# PROBLEM DESCRIPTION
Print the lines below word for word, beginning with the first and ending with the line that holds "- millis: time", and skip every picture.

>>

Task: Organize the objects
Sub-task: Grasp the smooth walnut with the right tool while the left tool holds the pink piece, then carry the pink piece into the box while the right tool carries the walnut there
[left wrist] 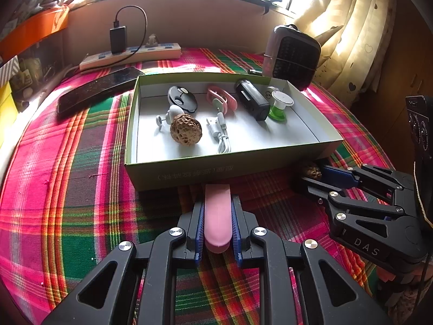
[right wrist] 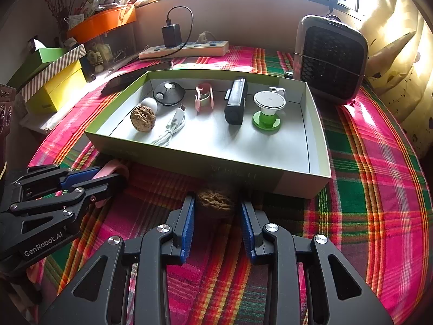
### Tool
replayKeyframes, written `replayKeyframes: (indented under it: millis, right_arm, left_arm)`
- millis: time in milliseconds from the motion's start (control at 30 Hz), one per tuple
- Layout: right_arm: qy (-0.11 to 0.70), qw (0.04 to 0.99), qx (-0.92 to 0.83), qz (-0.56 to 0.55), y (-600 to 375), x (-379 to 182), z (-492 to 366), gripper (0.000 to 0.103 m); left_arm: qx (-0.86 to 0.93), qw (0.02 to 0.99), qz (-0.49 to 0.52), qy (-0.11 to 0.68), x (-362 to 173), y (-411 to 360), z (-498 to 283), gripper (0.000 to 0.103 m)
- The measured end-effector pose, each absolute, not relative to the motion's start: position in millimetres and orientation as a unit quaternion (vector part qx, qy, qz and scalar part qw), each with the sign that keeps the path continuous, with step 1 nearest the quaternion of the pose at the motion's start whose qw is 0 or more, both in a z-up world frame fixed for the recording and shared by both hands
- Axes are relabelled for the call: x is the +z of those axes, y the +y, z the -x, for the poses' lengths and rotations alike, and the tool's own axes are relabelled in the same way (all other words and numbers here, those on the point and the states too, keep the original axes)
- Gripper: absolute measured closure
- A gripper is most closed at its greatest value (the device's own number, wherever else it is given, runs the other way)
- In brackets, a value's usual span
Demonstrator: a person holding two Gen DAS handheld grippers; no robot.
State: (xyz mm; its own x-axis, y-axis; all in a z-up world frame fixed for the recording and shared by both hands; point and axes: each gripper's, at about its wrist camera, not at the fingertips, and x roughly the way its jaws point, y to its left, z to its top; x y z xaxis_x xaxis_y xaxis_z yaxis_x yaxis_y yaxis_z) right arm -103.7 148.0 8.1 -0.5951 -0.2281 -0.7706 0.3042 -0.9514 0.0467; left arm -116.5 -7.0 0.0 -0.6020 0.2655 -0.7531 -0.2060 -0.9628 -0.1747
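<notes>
Left wrist view: left gripper (left wrist: 217, 216) clenched on pink clip (left wrist: 217, 216), blue pads tight on both sides, clip sticking out fwd toward near wall of shallow cardboard box (left wrist: 216, 170). Box on plaid cloth (left wrist: 67, 189), open top. Inside, L to R: walnut (left wrist: 186, 133) w/ small white gadget (left wrist: 173, 113) behind it, black round device (left wrist: 181, 98), white USB cable (left wrist: 220, 135), second pink clip (left wrist: 222, 98), black rectangular device (left wrist: 251, 99), green-and-white spool (left wrist: 278, 105). Right gripper (left wrist: 315, 174) at right edge, just beside box's near right corner, dark walnut (left wrist: 312, 172) between its tips. Phone (left wrist: 97, 89) and power strip (left wrist: 130, 55) behind box on left, small fan heater (left wrist: 295, 57) behind on right.

Right wrist view: right gripper (right wrist: 217, 205) grasping second walnut (right wrist: 215, 201) btw blue pads, close to cloth, just in front of box (right wrist: 243, 173) near wall. Left gripper (right wrist: 116, 176) at left w/ pink clip (right wrist: 112, 168) pinched, also in front of box. Same items in box. Yellow box (right wrist: 65, 86) and orange tray (right wrist: 105, 21) at far left.
</notes>
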Motion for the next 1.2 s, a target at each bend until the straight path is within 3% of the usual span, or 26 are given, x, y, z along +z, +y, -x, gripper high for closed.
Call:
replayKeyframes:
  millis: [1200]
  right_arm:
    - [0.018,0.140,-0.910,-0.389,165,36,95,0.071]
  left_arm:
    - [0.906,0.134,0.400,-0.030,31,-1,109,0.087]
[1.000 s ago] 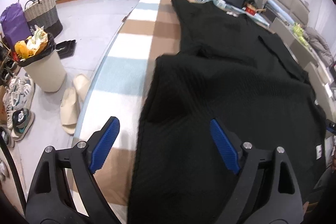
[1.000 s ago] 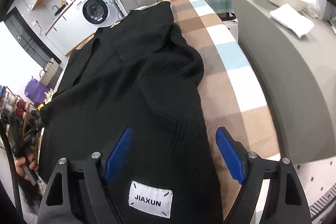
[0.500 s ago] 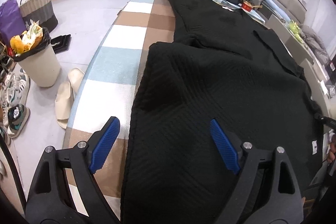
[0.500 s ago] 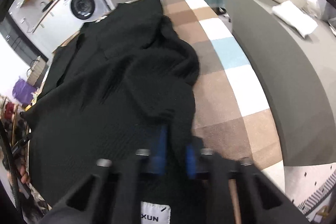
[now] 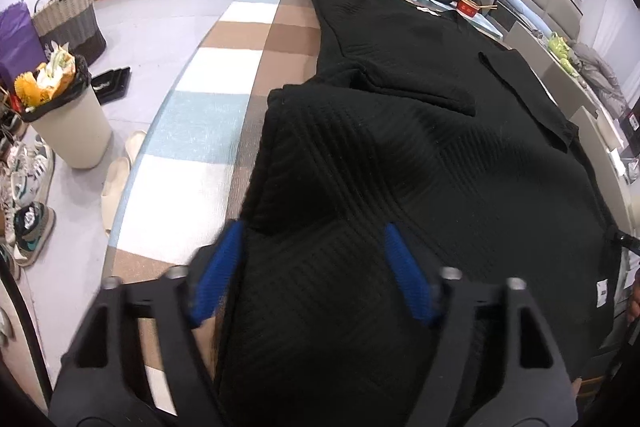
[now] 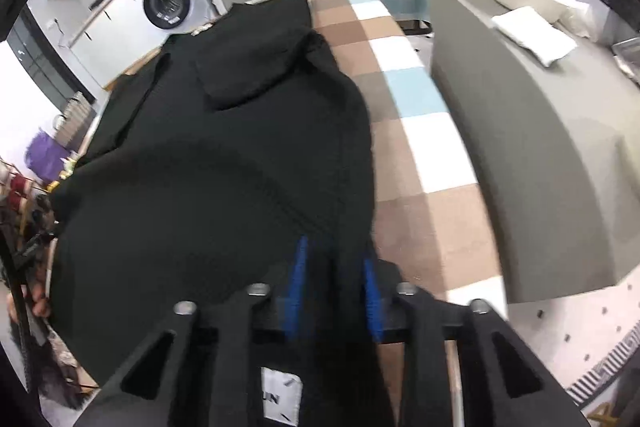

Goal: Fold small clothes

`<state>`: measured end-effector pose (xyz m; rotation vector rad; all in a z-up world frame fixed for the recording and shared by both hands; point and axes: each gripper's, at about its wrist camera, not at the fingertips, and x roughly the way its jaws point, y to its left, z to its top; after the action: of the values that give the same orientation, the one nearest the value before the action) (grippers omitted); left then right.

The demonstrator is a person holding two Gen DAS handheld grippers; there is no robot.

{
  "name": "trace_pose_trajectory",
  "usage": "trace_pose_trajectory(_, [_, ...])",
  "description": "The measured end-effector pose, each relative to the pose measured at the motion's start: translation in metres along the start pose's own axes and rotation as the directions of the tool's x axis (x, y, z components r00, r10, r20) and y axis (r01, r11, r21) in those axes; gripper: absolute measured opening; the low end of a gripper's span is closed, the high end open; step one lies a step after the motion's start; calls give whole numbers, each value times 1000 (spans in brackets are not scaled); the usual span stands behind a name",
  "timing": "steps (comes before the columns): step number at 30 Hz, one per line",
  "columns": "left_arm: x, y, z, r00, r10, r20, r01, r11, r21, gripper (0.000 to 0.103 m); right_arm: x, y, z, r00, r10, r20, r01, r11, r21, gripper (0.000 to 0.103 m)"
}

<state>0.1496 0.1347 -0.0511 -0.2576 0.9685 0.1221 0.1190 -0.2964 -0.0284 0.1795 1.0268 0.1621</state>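
Riskily: right gripper (image 6: pixel 334 281) just opening around black ribbed knit garment (image 6: pixel 220 187), hold unclear; left gripper (image 5: pixel 314 271) closing over hem, unclamped; risk of slipping, skewing fold.

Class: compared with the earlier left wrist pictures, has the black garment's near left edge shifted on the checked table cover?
Yes. The black garment edge now lies further right, baring more checked table cover.

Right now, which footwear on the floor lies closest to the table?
The pair of cream slippers, lying right beside the checked table. The sneakers sit farther left, beyond the bin.
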Motion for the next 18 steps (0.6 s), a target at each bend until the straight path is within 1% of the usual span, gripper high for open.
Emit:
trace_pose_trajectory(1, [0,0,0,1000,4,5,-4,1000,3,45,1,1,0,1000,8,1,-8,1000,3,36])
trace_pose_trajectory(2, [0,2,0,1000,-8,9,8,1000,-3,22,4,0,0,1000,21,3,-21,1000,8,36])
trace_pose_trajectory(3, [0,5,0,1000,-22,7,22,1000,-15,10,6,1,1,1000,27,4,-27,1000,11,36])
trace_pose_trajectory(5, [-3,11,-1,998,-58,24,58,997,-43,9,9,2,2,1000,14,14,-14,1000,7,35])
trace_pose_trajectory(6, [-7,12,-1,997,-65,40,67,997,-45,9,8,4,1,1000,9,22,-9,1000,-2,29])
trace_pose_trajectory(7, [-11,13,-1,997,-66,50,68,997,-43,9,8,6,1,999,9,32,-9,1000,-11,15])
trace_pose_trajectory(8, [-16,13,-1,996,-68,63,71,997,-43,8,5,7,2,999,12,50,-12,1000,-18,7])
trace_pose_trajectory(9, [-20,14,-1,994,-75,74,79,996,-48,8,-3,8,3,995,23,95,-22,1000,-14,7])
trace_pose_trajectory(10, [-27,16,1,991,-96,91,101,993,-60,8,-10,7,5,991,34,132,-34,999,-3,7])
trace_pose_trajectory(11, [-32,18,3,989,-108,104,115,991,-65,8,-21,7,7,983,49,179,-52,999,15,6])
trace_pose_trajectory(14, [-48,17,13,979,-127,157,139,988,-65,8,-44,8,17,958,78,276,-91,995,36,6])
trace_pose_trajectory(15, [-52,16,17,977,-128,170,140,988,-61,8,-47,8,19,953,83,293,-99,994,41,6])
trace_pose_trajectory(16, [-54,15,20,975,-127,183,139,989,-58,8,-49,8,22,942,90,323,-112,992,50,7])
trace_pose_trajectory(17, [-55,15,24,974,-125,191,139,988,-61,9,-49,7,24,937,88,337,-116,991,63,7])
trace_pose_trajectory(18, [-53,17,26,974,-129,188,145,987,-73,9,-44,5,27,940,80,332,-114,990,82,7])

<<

# ANSWER TO THIS PROBLEM
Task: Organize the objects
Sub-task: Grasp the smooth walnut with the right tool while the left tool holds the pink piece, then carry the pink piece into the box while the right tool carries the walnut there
[left wrist] 
[right wrist] 
### Tool
replayKeyframes, written `replayKeyframes: (indented under it: millis, right_arm, left_arm)`
- millis: time in milliseconds from the motion's start (control at 30 Hz), one per tuple

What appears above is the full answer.